Rustam-Deniz Emirali
Rustam-Deniz Emirali

Reputation: 166

How to change timezone of date string in iso format?

I'am receiving following string: "2021-02-15T02:37:27.371243Z". I want to add hours by changing time zone of string to current time zone of device. Date received from DateFormatter with .current timezone property from dateFormatter.date method changes nothing.

Example:

let dateString = "2021-04-10T10:00:01.594119Z"
let dateFormatter = DateFormatter()
dateFormatter.timeZone = .current
dateFormatter.dateFormat = "yyyy-MM-dd'T'HH:mm:ss.SSSZZZZZ"
let date = dateFormatter.date(from: dateString)
let anotherDateFormatter = DateFormatter()
var calendar = Calendar.current
calendar.timeZone = .current
anotherDateFormatter.calendar = calendar
anotherDateFormatter.dateFormat = "hh:mm"
anotherDateFormatter.timeZone = .current
let string = anotherDateFormatter.string(from: date!)
print(string)

Output: 04:00. Incorrect, not my time.

I've come up with solution with calendar(current calendar has current time zone by default) by retrieving it's components:

let dateString = "2021-04-10T10:00:01.594119Z"
let dateFormatter = DateFormatter()
dateFormatter.timeZone = .current
dateFormatter.dateFormat = "yyyy-MM-dd'T'HH:mm:ss.SSSZZZZZ"
let date = dateFormatter.date(from: dateString)
print(hourWithMinutesForCurrentTimezone(date: date!))

private func hourWithMinutesForCurrentTimezone(date: Date) -> String {
    let calendar = Calendar.current
    let hours = String(calendar.component(.hour, from: date))
    let formattedHours = hours.count == 1 ? "0\(hours)" : hours
    let minutes = String(calendar.component(.minute, from: date))
    let formattedMinutes = minutes.count == 1 ? "0\(minutes)" : minutes
    return "\(formattedHours):\(formattedMinutes)"
}

Output: 16:00 - Yay!
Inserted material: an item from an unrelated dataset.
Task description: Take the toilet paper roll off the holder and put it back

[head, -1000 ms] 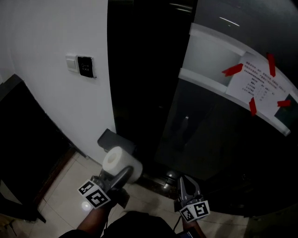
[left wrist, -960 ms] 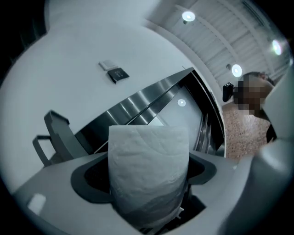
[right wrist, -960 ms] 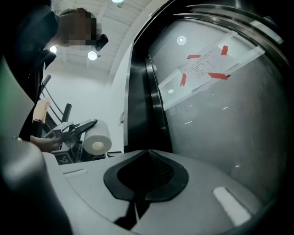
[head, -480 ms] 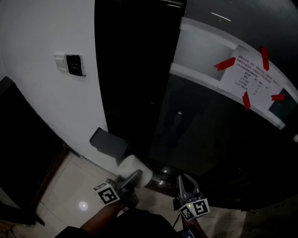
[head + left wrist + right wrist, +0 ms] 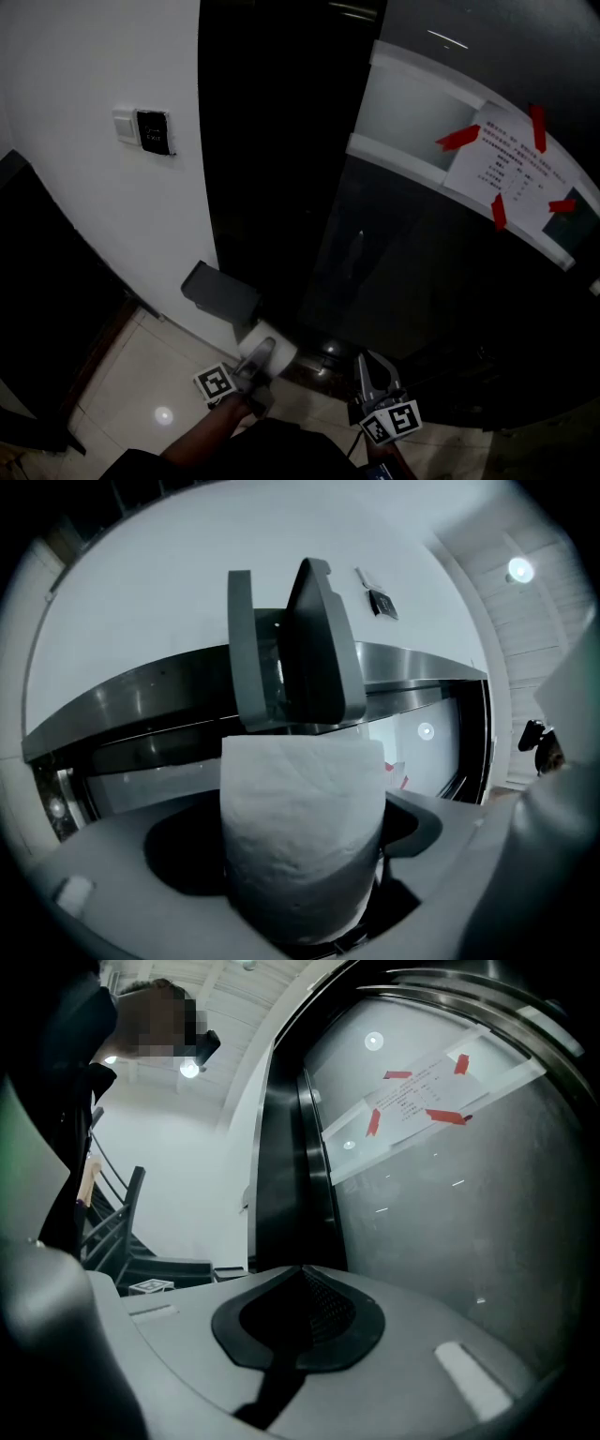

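A white toilet paper roll (image 5: 281,352) hangs just below and right of the dark grey wall holder (image 5: 220,292), apart from it. My left gripper (image 5: 262,351) is shut on the roll. In the left gripper view the roll (image 5: 302,827) stands upright between the jaws of the left gripper (image 5: 302,883), and the holder (image 5: 291,658) rises close behind it with its flap raised. My right gripper (image 5: 375,367) hangs low to the right with its jaws shut on nothing. In the right gripper view, the right gripper (image 5: 300,1321) points at the glass.
A switch panel (image 5: 150,131) sits on the white wall above the holder. A black door frame (image 5: 272,169) and a dark glass panel with a taped paper notice (image 5: 511,173) stand to the right. Pale floor tiles (image 5: 141,394) lie below.
The roll has come away from right under the holder, moving down and to the right with the left gripper. The right gripper has hardly moved.
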A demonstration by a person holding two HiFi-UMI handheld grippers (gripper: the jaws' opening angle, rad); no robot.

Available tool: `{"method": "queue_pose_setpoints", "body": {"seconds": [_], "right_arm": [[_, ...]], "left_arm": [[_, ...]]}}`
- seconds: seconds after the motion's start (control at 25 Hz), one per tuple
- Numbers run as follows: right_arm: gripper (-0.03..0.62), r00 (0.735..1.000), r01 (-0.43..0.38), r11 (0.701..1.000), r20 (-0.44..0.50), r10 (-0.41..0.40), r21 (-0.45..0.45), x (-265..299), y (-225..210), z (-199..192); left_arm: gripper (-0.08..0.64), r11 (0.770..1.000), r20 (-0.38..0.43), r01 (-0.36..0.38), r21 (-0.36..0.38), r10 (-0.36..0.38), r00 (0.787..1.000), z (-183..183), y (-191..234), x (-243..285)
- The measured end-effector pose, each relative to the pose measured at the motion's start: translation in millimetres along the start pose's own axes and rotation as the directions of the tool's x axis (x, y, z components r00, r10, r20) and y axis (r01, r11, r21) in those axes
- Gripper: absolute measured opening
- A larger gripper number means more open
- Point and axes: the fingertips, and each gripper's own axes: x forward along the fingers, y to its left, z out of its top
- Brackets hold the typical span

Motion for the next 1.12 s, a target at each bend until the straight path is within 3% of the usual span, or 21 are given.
{"method": "queue_pose_setpoints", "body": {"seconds": [0.32,0.68,0.88,1.12], "right_arm": [[0.014,1.000,-0.027,1.000,-0.008,0.027,0.014,11.1,3.0,-4.8],[0.014,1.000,-0.019,1.000,-0.007,0.019,0.021,16.1,-0.1,-7.8],[0.014,1.000,-0.017,1.000,-0.004,0.017,0.025,18.8,-0.5,-8.5],[0.014,1.000,-0.024,0.999,-0.006,0.024,0.034,24.6,0.8,-11.2]], "left_arm": [[0.457,1.000,0.002,-0.010,-0.006,0.010,1.000,17.4,18.0,4.5],[0.457,0.991,0.027,0.099,-0.095,-0.097,0.995,23.4,12.0,9.5],[0.457,0.982,0.062,0.124,-0.141,-0.116,0.991,26.7,12.6,14.6],[0.457,0.982,0.167,0.111,-0.152,-0.085,0.982,48.8,23.6,1.3]]}}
My time

It works and changes hour and minutes to the current timezone, but I don't find this solution elegant, anyone knows way of changing time to current timezone better?

Upvotes: 0

Views: 174

Answers (1)

Rickard Elimää
Rickard Elimää

Reputation: 7591

I don't have fully understanding in dates, but there is a formatter made specifically for this type of datestring called ISO8601DateFormatter(). It can be implemented like this.

extension String {
    func toLocalDate() -> Date? {            
        let formatter = ISO8601DateFormatter()
        formatter.formatOptions = [.withInternetDateTime, .withFractionalSeconds]
        
        return formatter.date(from: self)
    }
}

let dateString = "2021-02-15T02:37:27.371243Z"
let date = dateString.toLocalDate() // "Feb 15, 2021 at 3:37 AM" (Sweden, GMT +2)

You can also create your own formatter: yyyy-MM-dd'T'HH:mm:ss.SSSSZZZ
yyyy: years
MM: month, numerical
dd: days
'T': String
HH: Hours in 24h format
mm: minutes
ss: seconds
SSSS: fractions of seconds (milliseconds)
ZZZ: timezone: it's enough with one Z, but I added two to clearly show the timezone is determined by the last three characters in your dateString.

extension String {
    func toLocalDate() -> Date? {
        let formatter = DateFormatter()
        formatter.dateFormat = "yyyy-MM-dd'T'HH:mm:ss.SSSSZZZ"
        
        formatter.timeZone = TimeZone.current
            
        return formatter.date(from: self)
    }
}

let dateString = "2021-02-15T02:37:27.371243Z"
let date = dateString.toLocalDate() // "Feb 15, 2021 at 3:37 AM" (Sweden, GMT +2)

When you have a Date, then you can basically just use Calendar to pick the hours and minutes from it with Calendar.current.dateComponents([.hour, .minute], from: date).

Do note, toLocalDate returns nil, if the dateString isn't formatted properly.